*** Begin section ***

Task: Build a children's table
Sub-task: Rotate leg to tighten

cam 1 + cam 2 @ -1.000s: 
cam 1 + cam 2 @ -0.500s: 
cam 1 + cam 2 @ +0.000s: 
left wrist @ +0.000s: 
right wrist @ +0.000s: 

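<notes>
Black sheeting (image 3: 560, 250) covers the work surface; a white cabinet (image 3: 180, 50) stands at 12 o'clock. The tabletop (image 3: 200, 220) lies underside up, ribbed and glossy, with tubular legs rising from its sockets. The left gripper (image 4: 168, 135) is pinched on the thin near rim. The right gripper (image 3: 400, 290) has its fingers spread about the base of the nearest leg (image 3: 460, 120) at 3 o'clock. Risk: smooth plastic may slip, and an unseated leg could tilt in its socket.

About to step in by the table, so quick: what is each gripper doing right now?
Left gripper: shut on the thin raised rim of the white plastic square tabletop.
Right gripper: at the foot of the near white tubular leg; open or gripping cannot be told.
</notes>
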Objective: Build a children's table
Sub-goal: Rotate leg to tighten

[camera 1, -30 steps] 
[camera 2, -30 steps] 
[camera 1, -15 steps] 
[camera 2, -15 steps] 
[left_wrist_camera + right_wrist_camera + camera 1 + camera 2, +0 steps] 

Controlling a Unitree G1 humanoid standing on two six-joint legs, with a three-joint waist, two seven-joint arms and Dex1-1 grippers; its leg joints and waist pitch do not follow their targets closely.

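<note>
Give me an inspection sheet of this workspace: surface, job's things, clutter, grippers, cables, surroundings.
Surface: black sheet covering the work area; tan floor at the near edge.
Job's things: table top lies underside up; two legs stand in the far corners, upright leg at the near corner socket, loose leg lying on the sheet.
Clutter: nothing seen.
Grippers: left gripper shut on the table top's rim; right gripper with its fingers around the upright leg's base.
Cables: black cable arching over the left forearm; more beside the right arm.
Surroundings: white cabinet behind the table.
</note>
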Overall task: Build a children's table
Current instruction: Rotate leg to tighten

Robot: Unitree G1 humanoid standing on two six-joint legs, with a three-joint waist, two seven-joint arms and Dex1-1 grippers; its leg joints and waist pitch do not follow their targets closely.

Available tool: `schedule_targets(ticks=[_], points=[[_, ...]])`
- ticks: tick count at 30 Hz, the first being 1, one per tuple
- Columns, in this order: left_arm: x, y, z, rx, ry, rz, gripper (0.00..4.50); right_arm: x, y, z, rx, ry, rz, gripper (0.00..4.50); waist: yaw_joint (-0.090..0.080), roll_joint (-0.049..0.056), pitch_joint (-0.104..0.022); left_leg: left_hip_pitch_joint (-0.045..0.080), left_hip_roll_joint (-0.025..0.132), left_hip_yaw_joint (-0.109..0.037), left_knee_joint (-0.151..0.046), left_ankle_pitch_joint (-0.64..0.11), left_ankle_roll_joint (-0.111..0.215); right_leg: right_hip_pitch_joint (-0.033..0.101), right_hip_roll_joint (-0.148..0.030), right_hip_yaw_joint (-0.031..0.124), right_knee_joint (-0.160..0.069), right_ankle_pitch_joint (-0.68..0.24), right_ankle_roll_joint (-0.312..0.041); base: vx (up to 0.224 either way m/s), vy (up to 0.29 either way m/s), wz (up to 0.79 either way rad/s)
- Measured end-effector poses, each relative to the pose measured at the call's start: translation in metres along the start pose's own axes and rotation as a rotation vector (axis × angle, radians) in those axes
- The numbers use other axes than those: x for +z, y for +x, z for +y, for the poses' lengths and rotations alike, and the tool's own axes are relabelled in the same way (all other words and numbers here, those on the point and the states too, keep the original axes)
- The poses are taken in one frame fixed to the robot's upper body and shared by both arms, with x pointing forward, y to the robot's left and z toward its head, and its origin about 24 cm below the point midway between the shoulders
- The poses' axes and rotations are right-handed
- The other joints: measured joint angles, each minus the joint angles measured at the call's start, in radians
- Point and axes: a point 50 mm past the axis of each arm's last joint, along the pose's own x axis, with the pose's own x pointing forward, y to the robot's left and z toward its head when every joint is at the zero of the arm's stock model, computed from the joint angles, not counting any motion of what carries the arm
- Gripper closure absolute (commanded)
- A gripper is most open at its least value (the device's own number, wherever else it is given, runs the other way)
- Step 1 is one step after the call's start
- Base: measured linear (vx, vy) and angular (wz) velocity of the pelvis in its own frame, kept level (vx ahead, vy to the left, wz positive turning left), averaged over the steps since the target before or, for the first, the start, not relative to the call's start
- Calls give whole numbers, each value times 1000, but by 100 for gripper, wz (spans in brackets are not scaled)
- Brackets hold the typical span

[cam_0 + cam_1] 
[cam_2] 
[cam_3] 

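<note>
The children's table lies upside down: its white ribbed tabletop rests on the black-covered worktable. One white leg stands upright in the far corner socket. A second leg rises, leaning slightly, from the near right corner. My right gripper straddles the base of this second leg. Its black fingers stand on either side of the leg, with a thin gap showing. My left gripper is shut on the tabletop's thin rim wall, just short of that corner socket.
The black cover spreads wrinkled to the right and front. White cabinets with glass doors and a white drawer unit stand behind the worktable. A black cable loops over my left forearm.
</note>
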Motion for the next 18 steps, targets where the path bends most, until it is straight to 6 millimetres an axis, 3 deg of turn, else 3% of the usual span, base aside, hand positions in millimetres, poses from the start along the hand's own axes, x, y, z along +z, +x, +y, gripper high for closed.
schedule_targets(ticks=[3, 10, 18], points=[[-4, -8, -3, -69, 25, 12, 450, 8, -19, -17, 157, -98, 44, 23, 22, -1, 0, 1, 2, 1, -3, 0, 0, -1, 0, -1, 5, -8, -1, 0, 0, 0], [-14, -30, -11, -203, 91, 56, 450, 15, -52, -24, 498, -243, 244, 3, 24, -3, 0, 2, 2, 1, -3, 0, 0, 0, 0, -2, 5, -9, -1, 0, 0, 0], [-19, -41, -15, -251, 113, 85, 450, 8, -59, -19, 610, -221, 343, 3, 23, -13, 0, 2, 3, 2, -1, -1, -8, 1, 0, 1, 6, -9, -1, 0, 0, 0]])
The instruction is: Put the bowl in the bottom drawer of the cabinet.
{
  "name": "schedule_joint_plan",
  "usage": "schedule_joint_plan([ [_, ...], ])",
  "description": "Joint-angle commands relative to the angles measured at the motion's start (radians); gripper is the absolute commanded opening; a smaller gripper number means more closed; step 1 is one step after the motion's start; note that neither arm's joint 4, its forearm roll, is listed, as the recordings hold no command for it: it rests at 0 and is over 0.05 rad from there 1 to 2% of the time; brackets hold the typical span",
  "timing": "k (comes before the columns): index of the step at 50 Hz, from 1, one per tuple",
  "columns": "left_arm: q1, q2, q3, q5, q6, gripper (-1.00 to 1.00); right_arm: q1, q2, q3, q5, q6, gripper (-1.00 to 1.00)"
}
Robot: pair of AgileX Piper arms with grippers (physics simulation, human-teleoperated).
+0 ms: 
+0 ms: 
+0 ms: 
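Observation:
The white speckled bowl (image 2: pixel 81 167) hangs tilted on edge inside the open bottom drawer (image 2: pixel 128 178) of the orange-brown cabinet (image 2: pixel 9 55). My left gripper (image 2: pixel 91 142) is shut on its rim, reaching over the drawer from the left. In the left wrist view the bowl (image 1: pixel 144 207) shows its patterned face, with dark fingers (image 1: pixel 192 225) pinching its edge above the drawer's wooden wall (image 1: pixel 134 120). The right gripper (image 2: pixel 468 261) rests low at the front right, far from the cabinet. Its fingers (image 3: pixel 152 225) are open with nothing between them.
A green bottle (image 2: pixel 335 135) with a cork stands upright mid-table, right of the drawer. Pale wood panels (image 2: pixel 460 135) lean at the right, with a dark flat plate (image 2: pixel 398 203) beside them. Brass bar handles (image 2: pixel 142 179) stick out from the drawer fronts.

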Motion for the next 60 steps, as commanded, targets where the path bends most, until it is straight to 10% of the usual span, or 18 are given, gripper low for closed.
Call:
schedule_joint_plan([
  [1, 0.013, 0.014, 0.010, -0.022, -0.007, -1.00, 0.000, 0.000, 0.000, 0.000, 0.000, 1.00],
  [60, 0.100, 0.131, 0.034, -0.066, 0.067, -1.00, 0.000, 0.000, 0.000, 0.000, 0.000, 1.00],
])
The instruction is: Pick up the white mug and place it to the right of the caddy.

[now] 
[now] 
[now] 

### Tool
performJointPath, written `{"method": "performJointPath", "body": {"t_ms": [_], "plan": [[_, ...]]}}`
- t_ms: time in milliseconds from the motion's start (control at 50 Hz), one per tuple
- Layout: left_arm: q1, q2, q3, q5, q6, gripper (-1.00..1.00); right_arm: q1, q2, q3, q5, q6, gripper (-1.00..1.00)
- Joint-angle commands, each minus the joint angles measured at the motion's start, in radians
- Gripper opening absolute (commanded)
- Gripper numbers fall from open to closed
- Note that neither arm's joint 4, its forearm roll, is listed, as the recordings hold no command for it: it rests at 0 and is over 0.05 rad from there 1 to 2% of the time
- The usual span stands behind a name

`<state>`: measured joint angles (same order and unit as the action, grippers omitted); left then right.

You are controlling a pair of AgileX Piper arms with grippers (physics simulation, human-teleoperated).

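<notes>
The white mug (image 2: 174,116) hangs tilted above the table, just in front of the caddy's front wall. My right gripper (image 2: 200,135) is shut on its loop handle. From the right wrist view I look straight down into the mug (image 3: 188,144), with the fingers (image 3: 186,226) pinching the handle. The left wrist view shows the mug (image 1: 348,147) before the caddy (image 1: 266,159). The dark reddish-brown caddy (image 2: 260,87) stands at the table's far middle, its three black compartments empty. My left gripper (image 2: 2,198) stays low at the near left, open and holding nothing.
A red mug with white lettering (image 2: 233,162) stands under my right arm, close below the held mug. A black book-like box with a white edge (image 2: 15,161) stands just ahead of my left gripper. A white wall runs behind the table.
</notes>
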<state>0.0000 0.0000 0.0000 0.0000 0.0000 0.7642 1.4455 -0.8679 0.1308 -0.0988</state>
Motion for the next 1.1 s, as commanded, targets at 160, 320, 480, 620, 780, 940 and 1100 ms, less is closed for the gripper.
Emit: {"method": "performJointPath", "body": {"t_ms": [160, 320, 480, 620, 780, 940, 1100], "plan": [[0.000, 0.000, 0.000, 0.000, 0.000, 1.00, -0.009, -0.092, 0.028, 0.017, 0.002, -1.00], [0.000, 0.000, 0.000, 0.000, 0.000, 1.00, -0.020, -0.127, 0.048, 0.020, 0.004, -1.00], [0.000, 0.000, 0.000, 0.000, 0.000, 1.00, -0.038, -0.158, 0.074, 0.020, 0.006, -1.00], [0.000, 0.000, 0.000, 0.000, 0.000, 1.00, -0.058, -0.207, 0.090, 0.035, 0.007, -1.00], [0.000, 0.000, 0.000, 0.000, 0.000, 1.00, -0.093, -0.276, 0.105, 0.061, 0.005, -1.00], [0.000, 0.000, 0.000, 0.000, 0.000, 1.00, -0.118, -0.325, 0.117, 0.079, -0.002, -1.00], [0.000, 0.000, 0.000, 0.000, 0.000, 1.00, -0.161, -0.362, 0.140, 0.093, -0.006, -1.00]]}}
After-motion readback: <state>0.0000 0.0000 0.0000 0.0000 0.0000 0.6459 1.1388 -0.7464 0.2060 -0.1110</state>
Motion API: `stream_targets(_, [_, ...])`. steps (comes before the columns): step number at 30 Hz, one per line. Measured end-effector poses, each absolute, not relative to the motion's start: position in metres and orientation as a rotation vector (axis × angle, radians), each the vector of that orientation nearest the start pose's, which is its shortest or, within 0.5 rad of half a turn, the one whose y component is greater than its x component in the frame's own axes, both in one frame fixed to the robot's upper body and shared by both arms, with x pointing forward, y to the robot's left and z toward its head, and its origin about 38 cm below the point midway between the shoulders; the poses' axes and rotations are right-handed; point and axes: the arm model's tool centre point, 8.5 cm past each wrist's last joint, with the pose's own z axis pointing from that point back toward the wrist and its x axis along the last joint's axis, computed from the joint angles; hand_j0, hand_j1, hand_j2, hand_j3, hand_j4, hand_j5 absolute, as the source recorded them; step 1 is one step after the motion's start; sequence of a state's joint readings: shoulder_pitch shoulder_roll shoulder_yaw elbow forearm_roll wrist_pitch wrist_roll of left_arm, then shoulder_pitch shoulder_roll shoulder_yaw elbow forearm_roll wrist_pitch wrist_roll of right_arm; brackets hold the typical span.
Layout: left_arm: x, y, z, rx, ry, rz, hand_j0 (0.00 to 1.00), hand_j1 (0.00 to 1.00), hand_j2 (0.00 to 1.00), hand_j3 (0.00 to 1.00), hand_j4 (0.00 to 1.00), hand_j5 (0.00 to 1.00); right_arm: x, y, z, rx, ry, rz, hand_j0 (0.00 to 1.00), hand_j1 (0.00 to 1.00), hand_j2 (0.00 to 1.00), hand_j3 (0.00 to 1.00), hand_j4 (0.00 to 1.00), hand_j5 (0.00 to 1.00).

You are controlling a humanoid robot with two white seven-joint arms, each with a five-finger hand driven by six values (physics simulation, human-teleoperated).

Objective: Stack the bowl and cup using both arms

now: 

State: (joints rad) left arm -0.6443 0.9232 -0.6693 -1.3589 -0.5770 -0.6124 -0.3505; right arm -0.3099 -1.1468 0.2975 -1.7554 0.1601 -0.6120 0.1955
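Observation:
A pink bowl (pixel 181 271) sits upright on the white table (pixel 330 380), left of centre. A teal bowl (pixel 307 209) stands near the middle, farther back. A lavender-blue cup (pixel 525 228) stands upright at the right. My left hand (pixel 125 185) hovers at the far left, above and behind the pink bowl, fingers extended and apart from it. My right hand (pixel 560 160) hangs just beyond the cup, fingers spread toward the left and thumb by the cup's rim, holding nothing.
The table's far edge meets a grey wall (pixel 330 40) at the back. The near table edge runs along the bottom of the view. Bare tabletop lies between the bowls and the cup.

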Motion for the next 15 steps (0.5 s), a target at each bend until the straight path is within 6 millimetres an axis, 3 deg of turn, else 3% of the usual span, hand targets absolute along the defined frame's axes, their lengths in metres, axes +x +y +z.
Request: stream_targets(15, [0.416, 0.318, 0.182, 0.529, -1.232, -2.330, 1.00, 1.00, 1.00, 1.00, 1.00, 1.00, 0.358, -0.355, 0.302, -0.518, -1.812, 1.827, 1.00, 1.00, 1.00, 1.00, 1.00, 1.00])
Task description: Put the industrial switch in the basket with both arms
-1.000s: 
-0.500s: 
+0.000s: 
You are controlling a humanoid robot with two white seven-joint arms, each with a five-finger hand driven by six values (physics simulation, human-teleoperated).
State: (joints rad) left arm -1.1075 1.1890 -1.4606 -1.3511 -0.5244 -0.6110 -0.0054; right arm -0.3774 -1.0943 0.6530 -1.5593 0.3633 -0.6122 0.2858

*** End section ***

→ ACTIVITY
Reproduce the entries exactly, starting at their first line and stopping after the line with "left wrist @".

→ ANSWER BOX
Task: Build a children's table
Sub-task: Rotate leg to tighten

cam 1 + cam 2 @ -1.000s: 
cam 1 + cam 2 @ -0.500s: 
cam 1 + cam 2 @ +0.000s: 
left wrist @ +0.000s: 

What the exercise required is now done.